— Не буянь. Ты ведь умеешь быть покладистой. Я видел.

— Что ты видел, озабоченный придурок? 

— Ваши страстные поцелуи с.... кто он тебе там? Женишок? Позволишь поздравить с помолвкой? — опять лезет. Да когда ж ты импотентом-то станешь, неугомонная скотина?

Меня всегда поражало отсутствие хоть каких-то извилин в его черепной коробке и то как даже без них он умудряется вот уже который месяц пудрить мозги моей матери. Впрочем, наверное, здесь дело не в его умении, а в её нежелании принимать действительность. Куда удобнее делать вид, что всё хорошо, чем снова остаться одной.

— У тебя фетиш не только на спящих передёргивать, но и подглядывать за другими? — пресекаю попытки снова коснуться меня. Переживу без такой радости. И так хочется в кипятке теперь вывариться, чтоб отмыться от его зловония. 

— Всего лишь оказался в нужном месте. В нужное время.

— Это так теперь называется? Огорчу, у врачей для этого целый диагноз есть.

— А ты не изменяешь себе. Всё такая же дерзкая. Это мне в тебе и нравится. Это заводит.

Фу. Фу, фу и десятки раз сверху многократное фу. Никогда ещё и никто не вызывал у меня такого отторжения как этот тип. Двуличная склизкая жаба, которую мамины "подружки" мнят порядочным джентльменом. А этот порядочный джентльмен в это самое время шпилит их несовершеннолетних дочерей в подсобках. После чего возвращается с улыбкой к гостям и сыпет направо и налево комплиментами. 

Знаю, потому что лично стала свидетелем одной такой увеселительной забавы. Потому что однажды тоже оказалась не в том месте и не в то время. После этого, собственно, поползновения начались и в мою сторону. 

Видимо, Альберт логично предположил, что я тоже поддамся на его, чтоб тебя, чары обольстителя. А, может, хотел таким образом просто заткнуть мне рот, боясь, что я его сдам. Не знаю. Знаю, что после это уже переросло в принцип. Мол, как так? Мне и не дала? Не понял. Я же обаяшка. Молодой, красивый, богатый. Тьфу.

Не знаю, как его похождения до сих пор не вскрылись. Слухи-то ходят. В нашей песочнице они сродни воздуху: витают везде, всегда и всюду. Однако за отсутствием прямым доказательств ничего не стоят. Так устроена политика элиты. Пока выгодно закрывать на проблему глаза — они будут закрываться.

Все и закрывают. В этом мире каждый сам по себе и преследует личные мотивы. Я же тоже молчу, не желая растоптать имя матери. Пока молчу. Но рано или поздно пределы могут рухнуть.

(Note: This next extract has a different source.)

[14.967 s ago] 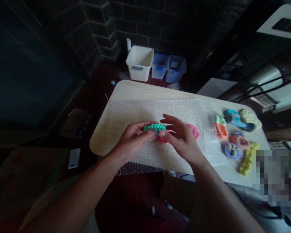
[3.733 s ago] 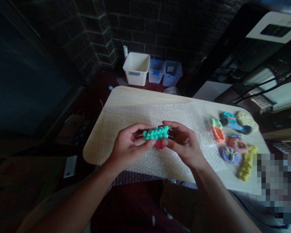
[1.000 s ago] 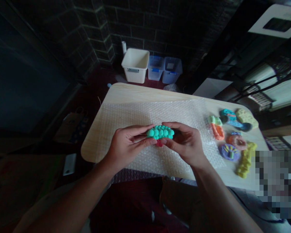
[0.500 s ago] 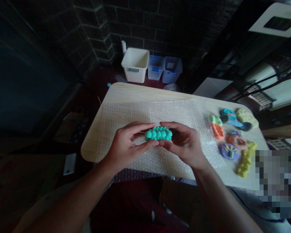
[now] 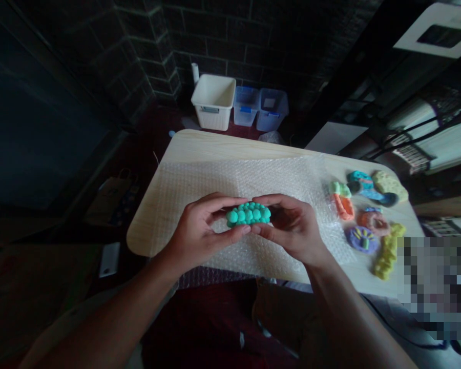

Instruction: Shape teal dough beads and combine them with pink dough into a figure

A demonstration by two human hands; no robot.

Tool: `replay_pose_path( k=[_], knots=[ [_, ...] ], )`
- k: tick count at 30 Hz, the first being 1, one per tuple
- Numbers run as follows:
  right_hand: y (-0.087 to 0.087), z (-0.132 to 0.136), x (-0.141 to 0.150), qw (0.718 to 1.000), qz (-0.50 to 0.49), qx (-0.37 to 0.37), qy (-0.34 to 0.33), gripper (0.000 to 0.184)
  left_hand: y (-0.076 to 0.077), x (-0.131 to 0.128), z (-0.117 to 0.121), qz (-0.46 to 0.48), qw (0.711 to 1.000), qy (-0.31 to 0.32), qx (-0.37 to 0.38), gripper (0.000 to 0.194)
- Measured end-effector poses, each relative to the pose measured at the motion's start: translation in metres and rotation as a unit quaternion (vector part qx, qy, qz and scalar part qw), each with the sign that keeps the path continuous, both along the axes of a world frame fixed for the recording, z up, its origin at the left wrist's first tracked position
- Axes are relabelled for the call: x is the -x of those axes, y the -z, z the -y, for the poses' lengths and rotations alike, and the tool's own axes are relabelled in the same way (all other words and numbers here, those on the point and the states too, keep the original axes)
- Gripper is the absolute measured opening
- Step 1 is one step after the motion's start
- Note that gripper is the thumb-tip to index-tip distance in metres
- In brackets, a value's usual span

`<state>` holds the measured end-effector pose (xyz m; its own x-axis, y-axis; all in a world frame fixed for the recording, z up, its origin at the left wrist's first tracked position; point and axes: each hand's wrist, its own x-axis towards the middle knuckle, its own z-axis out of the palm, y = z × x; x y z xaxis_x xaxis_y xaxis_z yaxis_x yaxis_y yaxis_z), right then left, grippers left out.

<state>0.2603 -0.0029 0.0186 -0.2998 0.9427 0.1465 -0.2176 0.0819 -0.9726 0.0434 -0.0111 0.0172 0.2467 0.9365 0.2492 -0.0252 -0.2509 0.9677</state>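
Note:
Between both hands I hold a turquoise, bumpy piece point(image 5: 249, 214) that looks like modelling clay built from many small balls. My left hand point(image 5: 202, 221) grips its left part, thumb at the near side and fingers at the far side. On the right, my right hand point(image 5: 292, 223) pinches it the same way, the thumbs almost touching. The piece is held above a sheet of bubble wrap point(image 5: 200, 184) spread over the pale wooden table point(image 5: 211, 143). Its underside is hidden.
Several coloured clay-like pieces lie at the table's right: an orange and green one point(image 5: 343, 205), a purple disc point(image 5: 363, 240), a yellow strip point(image 5: 389, 252) and a blue one point(image 5: 372, 190). A white bin point(image 5: 214, 110) and two clear boxes point(image 5: 246, 107) stand behind the table.
The turquoise piece has turned slightly in my fingers and moved a little left. Both hands keep their hold on it.

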Motion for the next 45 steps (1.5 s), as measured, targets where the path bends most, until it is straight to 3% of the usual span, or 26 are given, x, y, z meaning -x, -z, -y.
replay_pose_path(
  k=[14, 18, 23, 27, 31, 34, 37, 45],
  knots=[
    [0.0002, -0.0005, 0.0009, 1.000, -0.003, -0.020, -0.009, 0.045, -0.0019, -0.0008, -0.0006, -0.041, 0.997, -0.012, -0.060, 0.038],
    [-0.0010, -0.0005, 0.0011, 1.000, -0.020, 0.012, -0.008, 0.049, -0.0015, -0.0016, 0.0004, -0.016, 0.999, -0.032, -0.036, 0.037],
    [-0.0003, -0.0008, 0.0003, 0.999, 0.006, -0.020, 0.024, 0.040, -0.0014, -0.0016, 0.0010, -0.011, 0.999, -0.029, -0.023, 0.037],
    [0.0004, -0.0011, 0.0001, 1.000, -0.009, 0.002, 0.014, 0.045, -0.0008, -0.0016, 0.0016, 0.000, 1.000, -0.029, -0.010, 0.038],
    [-0.0001, -0.0019, -0.0003, 0.999, 0.014, -0.033, 0.038, 0.039, -0.0015, -0.0027, 0.0020, 0.021, 1.000, -0.017, 0.006, 0.040],
    [-0.0016, -0.0018, 0.0005, 0.999, 0.001, -0.019, 0.027, 0.043, -0.0024, -0.0035, 0.0015, 0.036, 0.999, -0.014, 0.013, 0.040],
    [-0.0025, -0.0016, 0.0017, 1.000, -0.011, -0.017, 0.007, 0.049, -0.0041, -0.0040, 0.0009, 0.014, 1.000, -0.021, -0.011, 0.038],
    [-0.0009, -0.0025, 0.0004, 0.997, 0.022, -0.073, 0.012, 0.041, -0.0076, -0.0041, 0.0015, -0.023, 0.998, -0.034, -0.057, 0.034]
  ],
)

— Проваливай, пока тебя не хватились, — брезгливо отстраняюсь, но вкрадчивыми медленными шажками Альберт всё напирает и напирает.

— Беспокоишься за меня?

— Хочу как можно скорее избавиться от твоего общества.

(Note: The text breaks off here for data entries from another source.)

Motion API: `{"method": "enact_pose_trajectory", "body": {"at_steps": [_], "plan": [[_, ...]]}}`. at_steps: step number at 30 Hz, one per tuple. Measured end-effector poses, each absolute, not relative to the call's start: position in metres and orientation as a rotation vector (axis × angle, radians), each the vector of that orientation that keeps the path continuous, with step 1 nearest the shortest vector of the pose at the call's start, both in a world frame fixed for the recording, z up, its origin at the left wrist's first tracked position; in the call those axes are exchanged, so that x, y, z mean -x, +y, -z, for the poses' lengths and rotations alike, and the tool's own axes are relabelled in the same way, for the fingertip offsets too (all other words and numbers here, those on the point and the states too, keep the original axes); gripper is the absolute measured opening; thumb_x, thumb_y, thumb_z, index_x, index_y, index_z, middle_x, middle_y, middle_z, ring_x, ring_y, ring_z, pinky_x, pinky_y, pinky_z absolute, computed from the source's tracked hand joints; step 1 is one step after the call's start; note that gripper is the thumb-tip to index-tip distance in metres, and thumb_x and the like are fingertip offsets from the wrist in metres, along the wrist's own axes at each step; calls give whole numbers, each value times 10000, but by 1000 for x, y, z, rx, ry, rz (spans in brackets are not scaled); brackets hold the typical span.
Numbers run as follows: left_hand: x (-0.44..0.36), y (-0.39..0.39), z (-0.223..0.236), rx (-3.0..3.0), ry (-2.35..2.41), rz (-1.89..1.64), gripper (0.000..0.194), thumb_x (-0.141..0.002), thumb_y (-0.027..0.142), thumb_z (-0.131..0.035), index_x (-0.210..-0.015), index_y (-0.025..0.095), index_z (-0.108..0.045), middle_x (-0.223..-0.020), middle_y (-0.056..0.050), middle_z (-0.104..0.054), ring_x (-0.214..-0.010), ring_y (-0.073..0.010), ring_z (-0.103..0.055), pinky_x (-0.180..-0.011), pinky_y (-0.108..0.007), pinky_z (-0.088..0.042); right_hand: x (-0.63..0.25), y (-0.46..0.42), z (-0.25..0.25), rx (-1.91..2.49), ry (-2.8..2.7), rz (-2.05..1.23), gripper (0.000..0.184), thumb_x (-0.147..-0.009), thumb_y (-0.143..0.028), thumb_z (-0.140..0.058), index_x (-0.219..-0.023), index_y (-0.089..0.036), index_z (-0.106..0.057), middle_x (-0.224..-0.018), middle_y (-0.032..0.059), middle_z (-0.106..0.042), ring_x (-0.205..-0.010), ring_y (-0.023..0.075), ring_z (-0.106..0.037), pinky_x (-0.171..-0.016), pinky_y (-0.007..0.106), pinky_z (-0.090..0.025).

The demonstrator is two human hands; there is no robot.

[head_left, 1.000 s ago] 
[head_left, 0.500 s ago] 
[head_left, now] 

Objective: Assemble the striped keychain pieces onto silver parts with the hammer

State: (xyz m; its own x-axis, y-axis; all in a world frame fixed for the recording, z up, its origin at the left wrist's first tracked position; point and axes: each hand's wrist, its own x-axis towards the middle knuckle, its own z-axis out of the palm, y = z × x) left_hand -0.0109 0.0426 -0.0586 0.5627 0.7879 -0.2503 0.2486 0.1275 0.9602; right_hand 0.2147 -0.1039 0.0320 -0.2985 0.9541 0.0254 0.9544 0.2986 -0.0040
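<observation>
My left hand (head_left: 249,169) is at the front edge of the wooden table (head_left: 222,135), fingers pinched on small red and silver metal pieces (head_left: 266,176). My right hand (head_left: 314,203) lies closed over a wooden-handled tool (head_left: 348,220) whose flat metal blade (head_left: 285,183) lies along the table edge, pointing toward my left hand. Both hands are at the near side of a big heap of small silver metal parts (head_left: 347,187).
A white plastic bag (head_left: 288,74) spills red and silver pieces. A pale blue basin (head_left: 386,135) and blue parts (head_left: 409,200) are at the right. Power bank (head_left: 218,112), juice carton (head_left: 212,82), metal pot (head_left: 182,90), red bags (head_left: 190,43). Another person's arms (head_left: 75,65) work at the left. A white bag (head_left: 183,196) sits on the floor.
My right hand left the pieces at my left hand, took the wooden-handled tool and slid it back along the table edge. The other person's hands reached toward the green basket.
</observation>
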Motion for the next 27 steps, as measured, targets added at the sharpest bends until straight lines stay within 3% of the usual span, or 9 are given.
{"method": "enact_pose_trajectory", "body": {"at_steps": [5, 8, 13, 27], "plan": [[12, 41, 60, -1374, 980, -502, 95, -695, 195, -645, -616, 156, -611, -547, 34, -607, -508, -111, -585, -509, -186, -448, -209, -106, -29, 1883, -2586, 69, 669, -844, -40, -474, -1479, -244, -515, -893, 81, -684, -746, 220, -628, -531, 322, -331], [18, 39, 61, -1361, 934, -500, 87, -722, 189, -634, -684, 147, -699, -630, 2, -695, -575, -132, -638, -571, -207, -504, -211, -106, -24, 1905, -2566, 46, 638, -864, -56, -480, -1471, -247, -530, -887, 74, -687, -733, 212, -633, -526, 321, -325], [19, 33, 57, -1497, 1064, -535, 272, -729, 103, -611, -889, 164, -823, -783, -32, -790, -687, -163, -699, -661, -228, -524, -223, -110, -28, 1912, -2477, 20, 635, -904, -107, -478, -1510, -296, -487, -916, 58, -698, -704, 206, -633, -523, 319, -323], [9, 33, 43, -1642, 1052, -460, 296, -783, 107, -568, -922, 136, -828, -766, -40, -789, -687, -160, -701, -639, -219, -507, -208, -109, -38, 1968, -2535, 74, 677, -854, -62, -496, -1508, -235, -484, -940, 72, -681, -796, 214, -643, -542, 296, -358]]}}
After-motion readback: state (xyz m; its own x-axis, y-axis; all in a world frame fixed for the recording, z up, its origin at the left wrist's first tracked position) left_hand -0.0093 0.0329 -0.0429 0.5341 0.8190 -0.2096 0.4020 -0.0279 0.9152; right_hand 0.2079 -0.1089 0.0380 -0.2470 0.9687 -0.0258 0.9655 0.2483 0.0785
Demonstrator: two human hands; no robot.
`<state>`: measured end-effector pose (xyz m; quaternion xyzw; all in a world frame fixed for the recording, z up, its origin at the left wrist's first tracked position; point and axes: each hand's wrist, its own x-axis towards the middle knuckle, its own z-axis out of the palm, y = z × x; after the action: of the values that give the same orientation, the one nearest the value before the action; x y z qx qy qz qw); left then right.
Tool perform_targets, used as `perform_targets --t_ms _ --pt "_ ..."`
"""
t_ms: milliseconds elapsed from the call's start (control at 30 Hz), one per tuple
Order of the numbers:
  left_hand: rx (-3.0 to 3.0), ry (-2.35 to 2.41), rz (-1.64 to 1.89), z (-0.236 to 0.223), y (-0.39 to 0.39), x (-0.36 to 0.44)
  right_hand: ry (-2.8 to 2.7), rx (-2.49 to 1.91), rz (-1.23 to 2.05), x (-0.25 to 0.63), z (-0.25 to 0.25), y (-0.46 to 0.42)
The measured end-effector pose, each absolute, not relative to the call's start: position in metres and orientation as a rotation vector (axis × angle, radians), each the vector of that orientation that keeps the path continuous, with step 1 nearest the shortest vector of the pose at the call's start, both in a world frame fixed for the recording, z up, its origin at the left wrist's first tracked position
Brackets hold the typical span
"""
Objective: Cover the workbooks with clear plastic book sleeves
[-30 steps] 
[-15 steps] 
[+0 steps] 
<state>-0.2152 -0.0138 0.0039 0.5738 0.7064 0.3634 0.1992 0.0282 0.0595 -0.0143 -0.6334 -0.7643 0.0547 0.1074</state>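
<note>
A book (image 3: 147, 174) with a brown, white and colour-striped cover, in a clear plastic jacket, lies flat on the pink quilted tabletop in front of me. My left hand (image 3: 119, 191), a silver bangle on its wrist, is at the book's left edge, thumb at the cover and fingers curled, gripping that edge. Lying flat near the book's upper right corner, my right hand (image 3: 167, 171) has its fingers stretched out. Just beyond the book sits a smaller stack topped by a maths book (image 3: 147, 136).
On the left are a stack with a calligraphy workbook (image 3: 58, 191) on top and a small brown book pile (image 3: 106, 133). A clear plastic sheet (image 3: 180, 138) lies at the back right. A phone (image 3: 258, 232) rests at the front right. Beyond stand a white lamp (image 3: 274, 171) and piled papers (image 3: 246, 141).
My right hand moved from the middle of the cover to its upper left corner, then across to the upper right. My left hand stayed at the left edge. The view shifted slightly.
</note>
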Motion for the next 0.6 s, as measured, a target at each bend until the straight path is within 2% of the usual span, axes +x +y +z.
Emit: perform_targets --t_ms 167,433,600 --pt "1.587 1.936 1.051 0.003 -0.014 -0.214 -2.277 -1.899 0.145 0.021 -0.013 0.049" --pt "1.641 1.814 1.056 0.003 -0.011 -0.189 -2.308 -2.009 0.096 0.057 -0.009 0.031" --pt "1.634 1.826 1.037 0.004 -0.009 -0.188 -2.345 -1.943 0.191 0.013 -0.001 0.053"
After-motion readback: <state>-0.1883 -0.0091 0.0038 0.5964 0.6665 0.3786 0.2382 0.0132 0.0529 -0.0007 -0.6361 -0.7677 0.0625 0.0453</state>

— Чем же я тебе так не мил?

— Не мил? Уважаемый, ты мне омерзителен.

— Так давай это исправим. Уверяю, я смогу добиться твоего расположения.

— Предпочитаю засунуть голову в духовку и включить газ.

— Зря. У тебя предвзятое отношение, Кристи. Я ведь никогда не делал тебе ничего плохого.

Ничего плохого? Ну да. Кроме нескончаемых домогательств и ушата дерьма про меня, что он скормил маман. Обиделся как-то на очередной отказ и решил проучить, изящно извратив правду. Да так, что от лжи её было не отличить. 

Мать и не отличила. За мной всегда водились грешки самого различного характера, включая и некую толику беспутства, так что Альберту она поверила безоговорочно. То была последняя капля, переросшая в грандиозный скандал после которого я и сбежала.

— Ты жалкий никчёмный альфонишка, который ничего не стоит. Таких надо гнать взашей и лиш... — конец предложения обрывается вскриком. Моим вскриком, когда Альберт заряжает мне пощёчину. Такую, что челюсть щёлкает, а в ушах начинает звенеть.